◆ **What the task asks**
Output the data below line for line, exactly, up to and including the line where "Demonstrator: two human" appears.

(Collected data)

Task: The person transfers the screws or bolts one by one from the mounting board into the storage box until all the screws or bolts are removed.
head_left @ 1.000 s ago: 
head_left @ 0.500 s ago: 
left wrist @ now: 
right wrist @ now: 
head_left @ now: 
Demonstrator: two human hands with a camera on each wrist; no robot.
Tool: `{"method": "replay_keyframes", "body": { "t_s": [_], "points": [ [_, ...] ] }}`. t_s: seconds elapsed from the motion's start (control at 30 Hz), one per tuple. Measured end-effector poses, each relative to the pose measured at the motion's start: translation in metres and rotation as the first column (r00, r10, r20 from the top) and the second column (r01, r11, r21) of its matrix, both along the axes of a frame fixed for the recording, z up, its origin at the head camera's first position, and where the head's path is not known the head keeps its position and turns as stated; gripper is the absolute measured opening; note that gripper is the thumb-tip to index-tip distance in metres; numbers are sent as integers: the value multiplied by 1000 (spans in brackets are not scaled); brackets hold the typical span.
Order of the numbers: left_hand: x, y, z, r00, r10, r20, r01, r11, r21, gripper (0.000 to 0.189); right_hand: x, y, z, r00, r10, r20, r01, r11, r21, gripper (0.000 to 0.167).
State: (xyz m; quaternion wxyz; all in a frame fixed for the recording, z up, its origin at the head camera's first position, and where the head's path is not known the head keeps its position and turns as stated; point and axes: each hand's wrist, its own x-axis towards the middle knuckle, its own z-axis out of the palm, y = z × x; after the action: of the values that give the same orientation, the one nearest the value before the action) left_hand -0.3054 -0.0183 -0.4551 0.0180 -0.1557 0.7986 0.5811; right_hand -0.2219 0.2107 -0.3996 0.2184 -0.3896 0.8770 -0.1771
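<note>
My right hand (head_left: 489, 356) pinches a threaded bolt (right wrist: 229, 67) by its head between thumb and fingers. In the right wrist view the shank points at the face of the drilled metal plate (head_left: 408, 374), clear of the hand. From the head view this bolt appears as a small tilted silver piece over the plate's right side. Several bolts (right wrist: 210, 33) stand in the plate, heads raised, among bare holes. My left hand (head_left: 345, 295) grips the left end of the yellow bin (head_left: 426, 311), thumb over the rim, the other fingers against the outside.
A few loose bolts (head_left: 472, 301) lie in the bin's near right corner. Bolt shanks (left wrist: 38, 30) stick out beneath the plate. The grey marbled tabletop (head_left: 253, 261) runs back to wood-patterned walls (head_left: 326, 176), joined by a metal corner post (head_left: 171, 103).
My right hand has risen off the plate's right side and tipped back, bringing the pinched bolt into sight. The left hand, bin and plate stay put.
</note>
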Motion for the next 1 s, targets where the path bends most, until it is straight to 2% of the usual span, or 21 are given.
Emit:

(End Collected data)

◆ **Your solution**
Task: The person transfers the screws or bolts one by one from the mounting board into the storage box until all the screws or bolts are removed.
head_left @ 1.000 s ago: 
head_left @ 0.500 s ago: 
left wrist @ now: 
right wrist @ now: 
head_left @ now: 
Demonstrator: two human hands with a camera on each wrist; no robot.

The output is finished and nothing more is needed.